**WORK INSTRUCTION:** Nothing should be omitted: restate the full listing word for word.
-- DATA SHOWN follows --
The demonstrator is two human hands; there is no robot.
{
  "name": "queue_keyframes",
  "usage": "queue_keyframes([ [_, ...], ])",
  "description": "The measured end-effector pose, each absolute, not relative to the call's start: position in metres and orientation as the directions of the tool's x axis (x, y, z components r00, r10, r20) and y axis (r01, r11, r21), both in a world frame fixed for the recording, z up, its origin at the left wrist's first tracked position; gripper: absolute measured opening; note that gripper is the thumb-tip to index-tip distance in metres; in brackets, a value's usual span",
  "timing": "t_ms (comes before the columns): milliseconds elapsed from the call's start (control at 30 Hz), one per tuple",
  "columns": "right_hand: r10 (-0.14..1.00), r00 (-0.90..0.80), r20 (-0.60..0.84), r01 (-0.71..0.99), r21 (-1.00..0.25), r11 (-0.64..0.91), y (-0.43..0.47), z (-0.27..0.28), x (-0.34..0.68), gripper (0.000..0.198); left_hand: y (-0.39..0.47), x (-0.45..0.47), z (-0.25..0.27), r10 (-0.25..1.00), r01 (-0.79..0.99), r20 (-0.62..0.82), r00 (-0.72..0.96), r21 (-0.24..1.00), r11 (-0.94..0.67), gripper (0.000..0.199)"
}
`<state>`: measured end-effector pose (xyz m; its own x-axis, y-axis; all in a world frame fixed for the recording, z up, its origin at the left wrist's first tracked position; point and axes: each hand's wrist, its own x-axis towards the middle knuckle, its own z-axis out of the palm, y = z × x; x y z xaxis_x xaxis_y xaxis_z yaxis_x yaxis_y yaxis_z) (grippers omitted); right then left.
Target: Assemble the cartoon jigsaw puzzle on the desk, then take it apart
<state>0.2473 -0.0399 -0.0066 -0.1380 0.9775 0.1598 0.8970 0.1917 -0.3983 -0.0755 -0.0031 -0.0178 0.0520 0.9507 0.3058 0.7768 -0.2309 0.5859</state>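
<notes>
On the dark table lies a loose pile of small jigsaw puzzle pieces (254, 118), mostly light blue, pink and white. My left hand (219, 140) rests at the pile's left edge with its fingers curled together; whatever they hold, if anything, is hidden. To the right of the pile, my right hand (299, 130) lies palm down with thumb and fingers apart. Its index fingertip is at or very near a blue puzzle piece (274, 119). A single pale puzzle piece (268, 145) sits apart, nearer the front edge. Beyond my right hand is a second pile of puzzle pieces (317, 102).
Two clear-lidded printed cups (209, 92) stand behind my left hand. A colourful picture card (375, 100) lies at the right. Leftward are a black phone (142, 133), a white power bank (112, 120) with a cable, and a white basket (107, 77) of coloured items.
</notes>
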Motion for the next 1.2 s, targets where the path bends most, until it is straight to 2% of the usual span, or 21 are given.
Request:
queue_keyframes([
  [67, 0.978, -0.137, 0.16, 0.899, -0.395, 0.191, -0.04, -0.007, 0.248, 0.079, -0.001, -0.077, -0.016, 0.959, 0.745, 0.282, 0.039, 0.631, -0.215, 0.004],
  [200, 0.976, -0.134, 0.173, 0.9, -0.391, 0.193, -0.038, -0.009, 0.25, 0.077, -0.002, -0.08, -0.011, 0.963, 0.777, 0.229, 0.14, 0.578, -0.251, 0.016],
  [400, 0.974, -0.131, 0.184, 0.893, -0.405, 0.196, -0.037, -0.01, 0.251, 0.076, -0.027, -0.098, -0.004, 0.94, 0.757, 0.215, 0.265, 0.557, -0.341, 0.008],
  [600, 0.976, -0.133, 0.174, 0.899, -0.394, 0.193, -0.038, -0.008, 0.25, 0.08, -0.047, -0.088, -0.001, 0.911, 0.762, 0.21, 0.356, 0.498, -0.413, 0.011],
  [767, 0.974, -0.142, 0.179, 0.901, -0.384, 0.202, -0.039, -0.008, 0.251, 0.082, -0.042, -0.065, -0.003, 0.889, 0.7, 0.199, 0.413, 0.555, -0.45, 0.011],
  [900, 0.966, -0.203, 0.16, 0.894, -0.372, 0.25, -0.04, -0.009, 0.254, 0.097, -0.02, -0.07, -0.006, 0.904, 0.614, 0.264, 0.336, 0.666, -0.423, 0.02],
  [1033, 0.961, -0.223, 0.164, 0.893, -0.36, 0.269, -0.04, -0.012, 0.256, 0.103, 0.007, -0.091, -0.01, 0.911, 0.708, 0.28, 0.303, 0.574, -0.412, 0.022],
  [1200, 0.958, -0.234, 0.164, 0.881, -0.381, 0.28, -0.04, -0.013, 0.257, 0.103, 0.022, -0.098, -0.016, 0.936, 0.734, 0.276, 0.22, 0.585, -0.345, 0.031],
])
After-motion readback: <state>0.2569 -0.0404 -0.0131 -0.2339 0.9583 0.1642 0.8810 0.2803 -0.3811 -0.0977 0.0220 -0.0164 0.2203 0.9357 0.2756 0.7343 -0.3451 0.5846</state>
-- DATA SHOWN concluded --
**TASK OUTPUT:**
The demonstrator is two human hands; there is no robot.
{
  "name": "queue_keyframes",
  "usage": "queue_keyframes([ [_, ...], ])",
  "description": "The measured end-effector pose, each absolute, not relative to the call's start: position in metres and orientation as the directions of the tool's x axis (x, y, z components r00, r10, r20) and y axis (r01, r11, r21), both in a world frame fixed for the recording, z up, its origin at the left wrist's first tracked position; gripper: absolute measured opening; note that gripper is the thumb-tip to index-tip distance in metres; in brackets, a value's usual span",
  "timing": "t_ms (comes before the columns): milliseconds elapsed from the call's start (control at 30 Hz), one per tuple",
  "columns": "right_hand: r10 (-0.14..1.00), r00 (-0.90..0.80), r20 (-0.60..0.84), r01 (-0.71..0.99), r21 (-1.00..0.25), r11 (-0.64..0.91), y (-0.43..0.47), z (-0.27..0.28), x (-0.34..0.68), gripper (0.000..0.198); left_hand: y (-0.39..0.47), x (-0.45..0.47), z (-0.25..0.27), r10 (-0.25..1.00), r01 (-0.79..0.99), r20 (-0.62..0.82), r00 (-0.72..0.96), r21 (-0.24..1.00), r11 (-0.94..0.67), gripper (0.000..0.199)"
}
`<state>`: measured end-effector pose (xyz m; its own x-axis, y-axis; all in a world frame fixed for the recording, z up, its origin at the left wrist's first tracked position; point and axes: each hand's wrist, its own x-axis towards the middle knuckle, its own z-axis out of the palm, y = z × x; x y z xaxis_x xaxis_y xaxis_z yaxis_x yaxis_y yaxis_z) (grippers omitted); right then left.
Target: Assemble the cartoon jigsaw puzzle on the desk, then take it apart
<state>0.2473 -0.0399 -0.0066 -0.1380 0.9775 0.1598 0.8970 0.1917 -0.3983 -0.0755 -0.0031 -0.0178 0.0520 0.9507 0.3058 0.7768 -0.2309 0.5859</state>
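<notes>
On the dark table lies a loose pile of small jigsaw puzzle pieces (254, 118), mostly light blue, pink and white. My left hand (219, 140) rests at the pile's left edge with its fingers curled together; whatever they hold, if anything, is hidden. To the right of the pile, my right hand (299, 130) lies palm down with thumb and fingers apart. Its index fingertip is at or very near a blue puzzle piece (274, 119). A single pale puzzle piece (268, 145) sits apart, nearer the front edge. Beyond my right hand is a second pile of puzzle pieces (317, 102).
Two clear-lidded printed cups (209, 92) stand behind my left hand. A colourful picture card (375, 100) lies at the right. Leftward are a black phone (142, 133), a white power bank (112, 120) with a cable, and a white basket (107, 77) of coloured items.
</notes>
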Motion for the next 1.2 s, targets where the path bends most, until it is straight to 2% of the usual span, or 21 are given.
Request:
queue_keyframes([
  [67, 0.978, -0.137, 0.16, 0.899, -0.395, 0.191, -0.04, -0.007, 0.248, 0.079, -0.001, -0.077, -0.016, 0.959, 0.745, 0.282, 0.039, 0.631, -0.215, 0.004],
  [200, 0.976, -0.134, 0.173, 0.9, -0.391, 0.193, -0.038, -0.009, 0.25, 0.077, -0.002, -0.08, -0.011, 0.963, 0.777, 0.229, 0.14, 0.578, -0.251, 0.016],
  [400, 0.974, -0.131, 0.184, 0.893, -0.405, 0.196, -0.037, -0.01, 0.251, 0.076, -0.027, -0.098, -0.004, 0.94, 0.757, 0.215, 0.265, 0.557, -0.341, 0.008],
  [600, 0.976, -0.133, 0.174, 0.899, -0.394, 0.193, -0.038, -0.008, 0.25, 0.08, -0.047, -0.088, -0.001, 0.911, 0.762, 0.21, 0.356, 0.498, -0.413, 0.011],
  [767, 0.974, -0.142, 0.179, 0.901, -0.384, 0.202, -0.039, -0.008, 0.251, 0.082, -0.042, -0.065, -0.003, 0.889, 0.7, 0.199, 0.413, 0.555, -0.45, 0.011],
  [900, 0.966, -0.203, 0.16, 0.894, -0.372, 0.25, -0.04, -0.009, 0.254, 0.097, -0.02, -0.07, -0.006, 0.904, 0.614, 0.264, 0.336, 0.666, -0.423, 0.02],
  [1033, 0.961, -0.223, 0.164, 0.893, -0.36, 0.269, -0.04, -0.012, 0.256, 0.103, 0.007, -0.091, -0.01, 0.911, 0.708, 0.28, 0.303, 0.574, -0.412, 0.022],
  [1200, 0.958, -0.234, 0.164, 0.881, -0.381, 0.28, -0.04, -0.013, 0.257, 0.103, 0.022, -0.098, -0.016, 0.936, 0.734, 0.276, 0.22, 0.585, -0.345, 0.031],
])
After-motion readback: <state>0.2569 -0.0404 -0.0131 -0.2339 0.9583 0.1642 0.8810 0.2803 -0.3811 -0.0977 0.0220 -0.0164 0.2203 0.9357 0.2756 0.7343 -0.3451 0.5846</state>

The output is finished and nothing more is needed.